In the young children they had previously treated, the doctors needed only a small length of extra artery to make the fix — about 1.5 inches. But they needed to grow about four times that for Ameigh, pushing the limits of what they’d done.
Ameigh watched a slide show from the doctors about the procedure. It sounded scary, but she “got her bravery on,” said her mother, Myra Ameigh. In July, the doctors implanted the tissue expander and began the process of slowly filling it with blue fluid.
The 16-year-old kept a sense of humor the whole time.

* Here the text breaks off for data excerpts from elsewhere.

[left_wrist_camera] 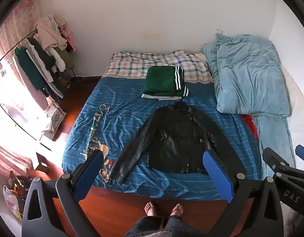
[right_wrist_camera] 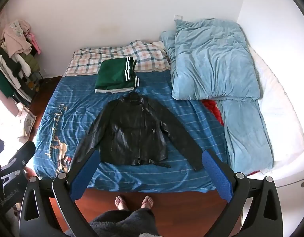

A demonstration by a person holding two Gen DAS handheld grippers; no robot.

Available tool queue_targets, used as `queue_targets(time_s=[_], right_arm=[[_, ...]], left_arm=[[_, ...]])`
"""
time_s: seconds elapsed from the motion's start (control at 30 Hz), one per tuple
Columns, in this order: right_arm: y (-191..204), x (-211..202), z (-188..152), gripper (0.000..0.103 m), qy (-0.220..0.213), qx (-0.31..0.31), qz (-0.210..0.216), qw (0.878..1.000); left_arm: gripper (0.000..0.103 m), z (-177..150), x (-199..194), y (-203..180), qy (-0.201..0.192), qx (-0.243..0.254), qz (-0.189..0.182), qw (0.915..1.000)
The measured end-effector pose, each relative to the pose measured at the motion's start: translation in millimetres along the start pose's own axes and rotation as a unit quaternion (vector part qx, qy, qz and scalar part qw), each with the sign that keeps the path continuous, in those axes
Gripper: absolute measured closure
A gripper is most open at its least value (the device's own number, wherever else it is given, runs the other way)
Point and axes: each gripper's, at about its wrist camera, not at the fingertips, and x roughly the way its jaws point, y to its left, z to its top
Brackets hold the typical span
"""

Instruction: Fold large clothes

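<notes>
Black leather jacket [right_wrist_camera: 132,130] lies spread at frame centre on the bed [right_wrist_camera: 171,179]. Both grippers, left [left_wrist_camera: 153,169] and right [right_wrist_camera: 150,169], hover with fingers spread, empty. The slick leather may slip when pinched.

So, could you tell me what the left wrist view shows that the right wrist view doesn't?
Only the left wrist view shows the shopping bag on the floor. Only the right wrist view shows the white mattress edge in full. Both share the black jacket spread flat on the bed, the folded green garment, the blue duvet, and open grippers, left and right.
</notes>
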Motion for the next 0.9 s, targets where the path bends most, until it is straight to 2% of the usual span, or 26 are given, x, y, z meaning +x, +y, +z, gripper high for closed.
queue_targets(time_s=[0.1,0.9], right_arm=[[-1,-2,0,0.0,-0.012,0.004,0.003,1.0],[-1,-5,2,0.0,-0.008,-0.001,-0.005,1.0]], left_arm=[[0.0,0,2,-2,0.003,0.0,-0.001,1.0],[0.0,5,-5,-7,-0.003,-0.005,-0.01,0.9999]])
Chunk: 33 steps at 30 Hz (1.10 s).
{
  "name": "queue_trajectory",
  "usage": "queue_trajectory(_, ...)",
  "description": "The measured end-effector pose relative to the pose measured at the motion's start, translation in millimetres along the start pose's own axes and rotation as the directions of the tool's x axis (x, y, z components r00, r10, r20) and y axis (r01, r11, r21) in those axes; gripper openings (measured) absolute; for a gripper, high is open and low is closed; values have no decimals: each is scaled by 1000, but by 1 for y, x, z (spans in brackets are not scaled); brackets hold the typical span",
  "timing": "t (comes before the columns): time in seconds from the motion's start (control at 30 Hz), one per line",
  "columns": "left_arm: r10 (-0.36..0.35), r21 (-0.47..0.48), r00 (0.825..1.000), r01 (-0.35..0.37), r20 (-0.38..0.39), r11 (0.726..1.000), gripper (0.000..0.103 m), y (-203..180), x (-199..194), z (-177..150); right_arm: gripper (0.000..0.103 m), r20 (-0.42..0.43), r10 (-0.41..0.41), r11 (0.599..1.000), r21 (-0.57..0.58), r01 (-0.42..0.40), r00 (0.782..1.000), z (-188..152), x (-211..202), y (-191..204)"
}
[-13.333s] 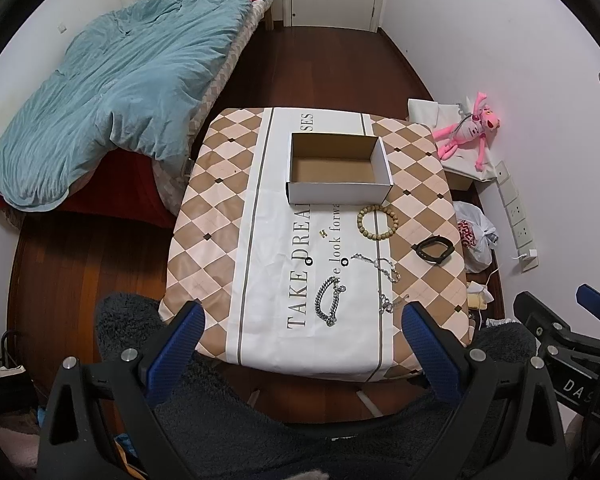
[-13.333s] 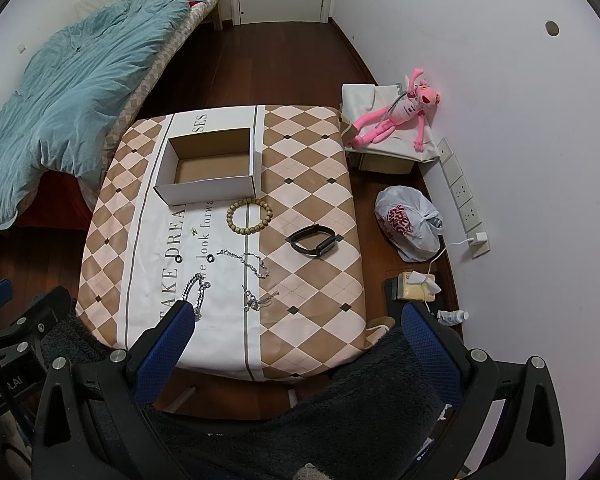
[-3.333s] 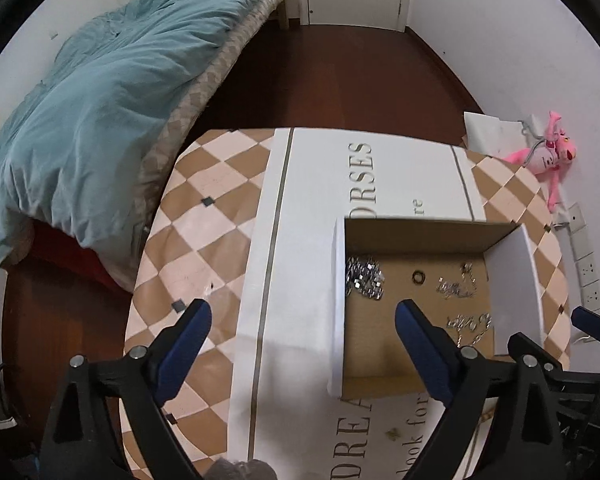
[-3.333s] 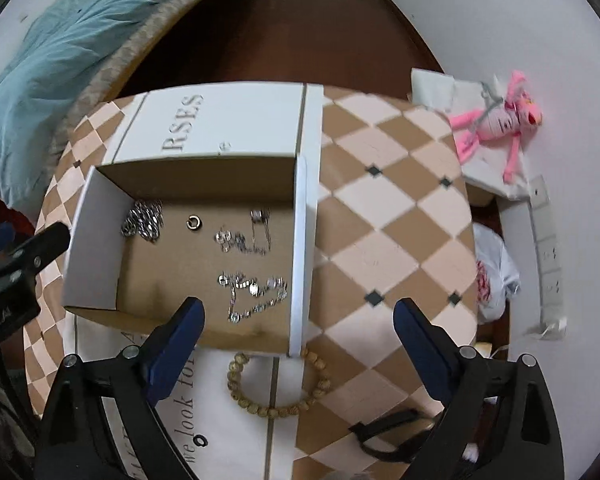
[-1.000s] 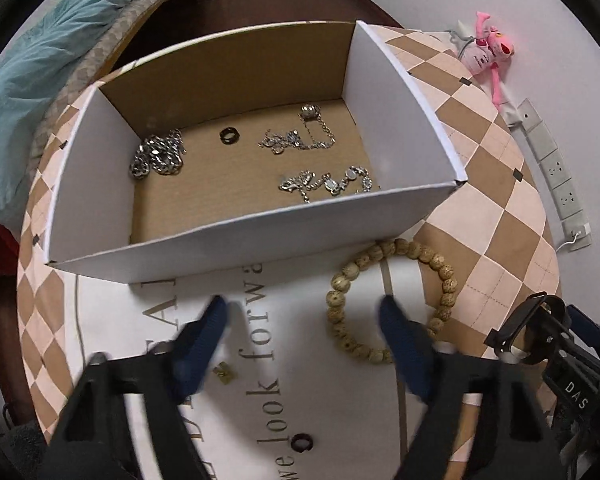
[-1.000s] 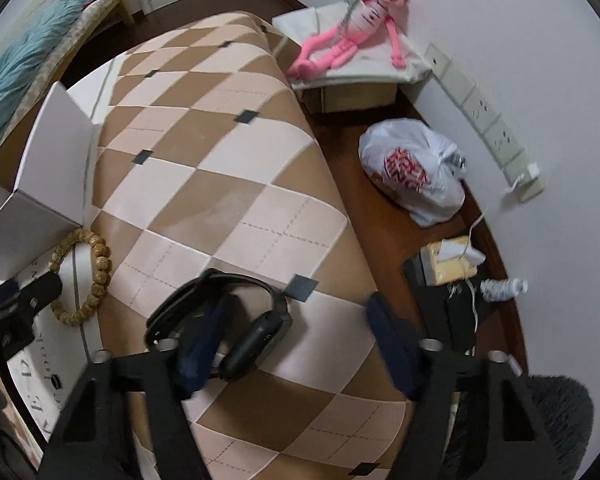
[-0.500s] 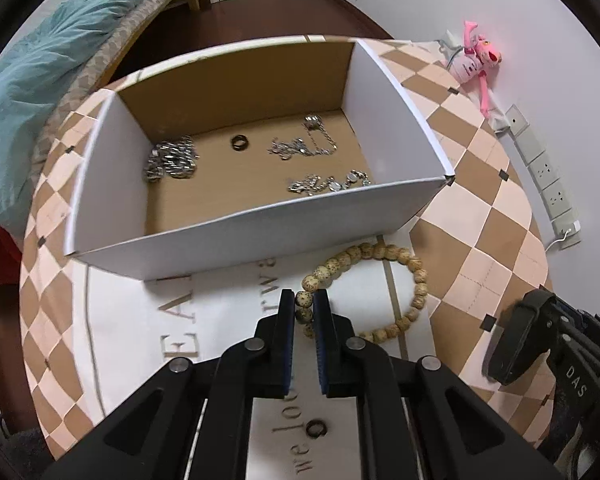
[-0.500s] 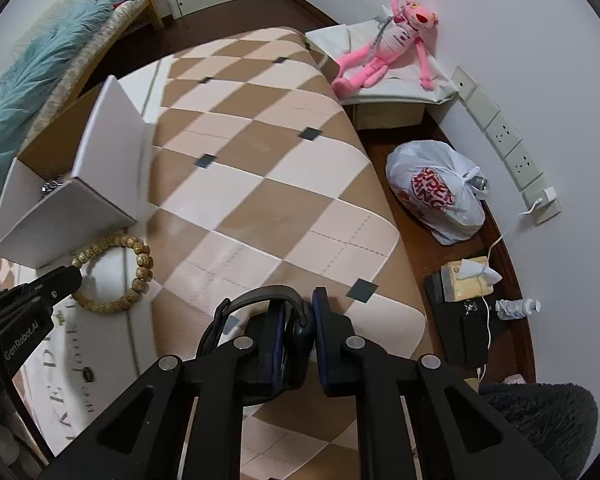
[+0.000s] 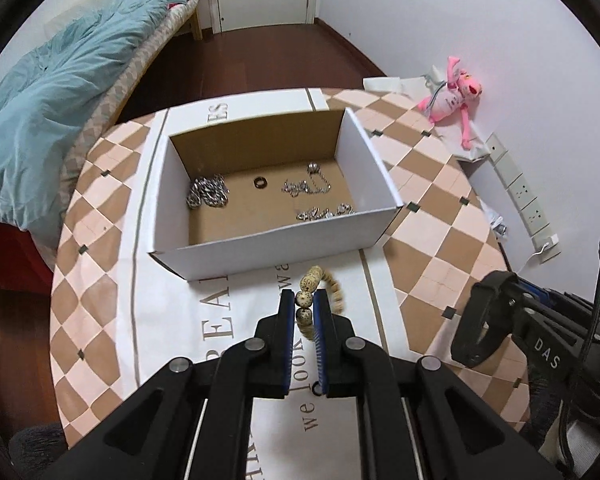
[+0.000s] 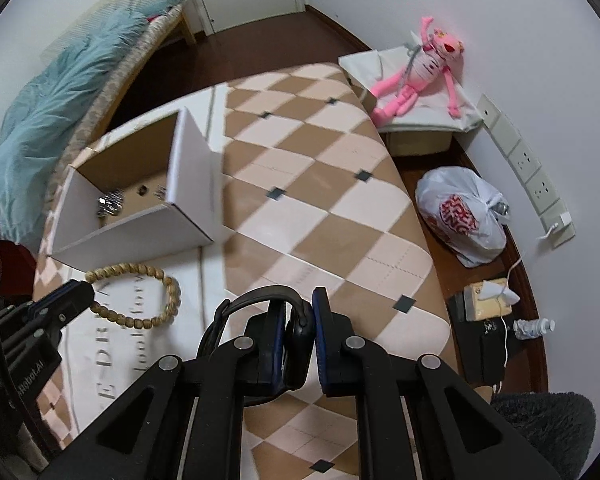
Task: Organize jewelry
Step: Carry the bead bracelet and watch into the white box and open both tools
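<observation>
My left gripper [image 9: 304, 300] is shut on the wooden bead bracelet [image 9: 320, 280] and holds it lifted just before the near wall of the open white cardboard box [image 9: 260, 248]. The bracelet also shows in the right wrist view [image 10: 156, 280]. Inside the box lie silver chains [image 9: 206, 196], a dark ring [image 9: 260, 182] and other silver pieces [image 9: 324, 212]. My right gripper [image 10: 300, 316] is shut on a black wristband [image 10: 260, 300], held above the checked tablecloth to the right of the box [image 10: 132, 232].
The table carries a brown and pink checked cloth [image 10: 320, 208] with a white lettered strip. A bed with a teal quilt [image 9: 52, 92] stands to the left. A pink plush toy [image 10: 424, 68], a white plastic bag [image 10: 464, 212] and wall sockets [image 10: 540, 184] are on the right.
Both grippers have risen and drawn back with their loads. The bead bracelet has come off the cloth in the left gripper; the black wristband is lifted in the right.
</observation>
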State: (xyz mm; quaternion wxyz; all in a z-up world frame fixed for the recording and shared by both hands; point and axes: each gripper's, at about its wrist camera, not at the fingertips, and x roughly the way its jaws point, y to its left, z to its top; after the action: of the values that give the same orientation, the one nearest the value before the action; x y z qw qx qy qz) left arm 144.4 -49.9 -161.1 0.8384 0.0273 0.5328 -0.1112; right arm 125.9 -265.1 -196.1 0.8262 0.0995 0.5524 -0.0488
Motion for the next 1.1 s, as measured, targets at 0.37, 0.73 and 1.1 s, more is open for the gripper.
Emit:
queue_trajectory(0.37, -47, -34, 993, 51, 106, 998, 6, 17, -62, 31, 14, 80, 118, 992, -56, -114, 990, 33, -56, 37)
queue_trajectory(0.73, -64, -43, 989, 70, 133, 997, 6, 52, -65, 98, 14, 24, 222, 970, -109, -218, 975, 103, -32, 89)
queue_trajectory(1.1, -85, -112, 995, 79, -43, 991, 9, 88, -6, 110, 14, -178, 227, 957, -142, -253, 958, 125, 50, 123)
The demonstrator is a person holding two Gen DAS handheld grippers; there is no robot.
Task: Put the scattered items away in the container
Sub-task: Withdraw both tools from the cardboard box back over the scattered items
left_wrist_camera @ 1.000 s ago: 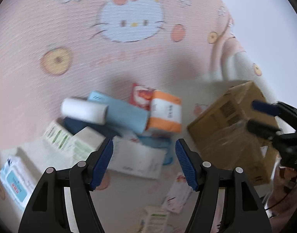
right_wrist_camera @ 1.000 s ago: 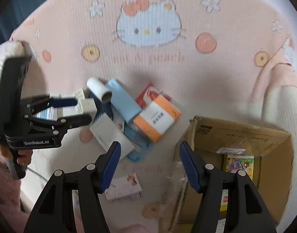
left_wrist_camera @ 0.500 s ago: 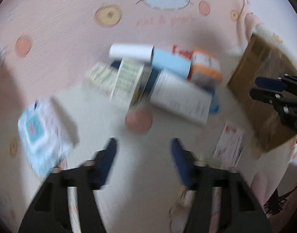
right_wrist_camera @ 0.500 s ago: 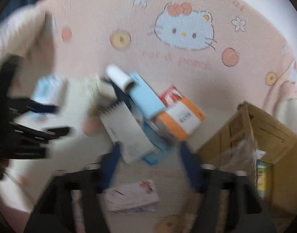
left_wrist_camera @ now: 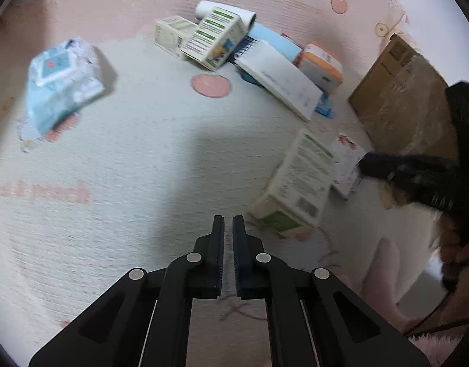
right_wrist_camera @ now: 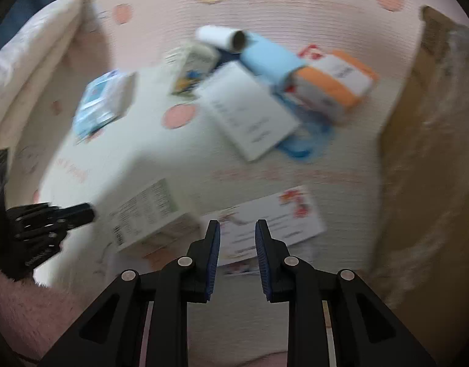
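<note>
Scattered items lie on a pink-and-white blanket. A pile at the back holds a white roll (left_wrist_camera: 223, 12), green-and-white boxes (left_wrist_camera: 214, 38), a white booklet (left_wrist_camera: 280, 78) and an orange-white box (left_wrist_camera: 321, 65). A wipes pack (left_wrist_camera: 61, 82) lies at the left. A green-white box (left_wrist_camera: 298, 186) and a flat white packet (right_wrist_camera: 269, 224) lie nearer. The cardboard box (left_wrist_camera: 399, 94) stands at the right. My left gripper (left_wrist_camera: 228, 223) is shut and empty above the blanket. My right gripper (right_wrist_camera: 237, 229) is narrowly open, just above the flat packet, holding nothing.
A cream cushion (right_wrist_camera: 35, 61) rises at the left in the right wrist view. The cardboard box wall (right_wrist_camera: 424, 140) with clear plastic wrap stands close on the right. A pink fuzzy sleeve (right_wrist_camera: 26, 312) shows at lower left.
Both grippers dropped lower and nearer to the blanket. The left jaws went from wide open to shut; the right jaws narrowed. The green-white box and flat packet now lie close ahead.
</note>
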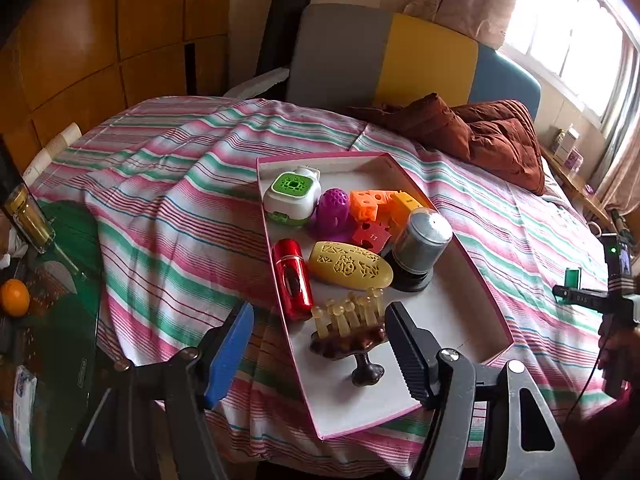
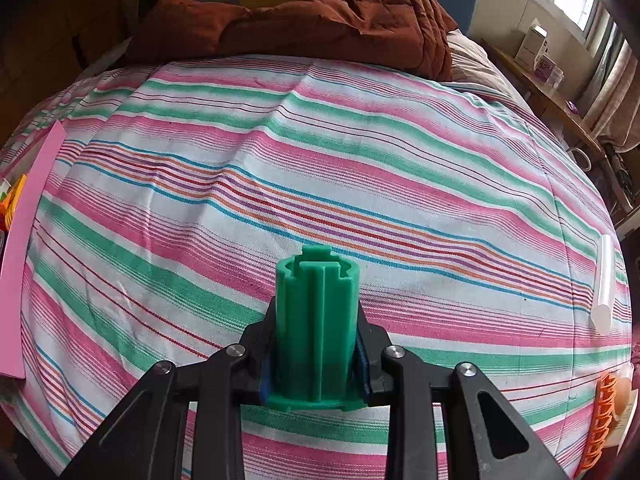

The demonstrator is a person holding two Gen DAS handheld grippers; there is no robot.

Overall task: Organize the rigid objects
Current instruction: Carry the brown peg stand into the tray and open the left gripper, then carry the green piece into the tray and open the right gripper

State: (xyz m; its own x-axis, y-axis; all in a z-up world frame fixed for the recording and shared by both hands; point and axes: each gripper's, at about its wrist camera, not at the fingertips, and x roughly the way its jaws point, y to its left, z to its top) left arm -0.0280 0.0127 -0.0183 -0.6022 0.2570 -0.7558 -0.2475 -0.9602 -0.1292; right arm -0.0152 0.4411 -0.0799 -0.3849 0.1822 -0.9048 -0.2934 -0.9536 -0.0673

When the tissue expander got bigger initially, it caused pain, and she told her friends, “Edna’s feeling really bad today.” She was amused when her surgeons’ eyes grew wide, “like kids in a candy store,” when looking at a medical scan that showed how much extra artery she was able to grow.
In late November, she went in for surgery that lasted more than 12 hours. Doctors were able to stretch about one-third of the needed length, but found other ways to bridge the rest of the gap. When Ameigh woke up, her first groggy question was, “Mom, is Edna gone?” Myra Ameigh recalled.
Now her parents and doctors are waiting to see what happens in the coming weeks and months. Even in the days after the surgery, Ameigh’s leg felt a bit different, she said. Her foot felt a little warmer.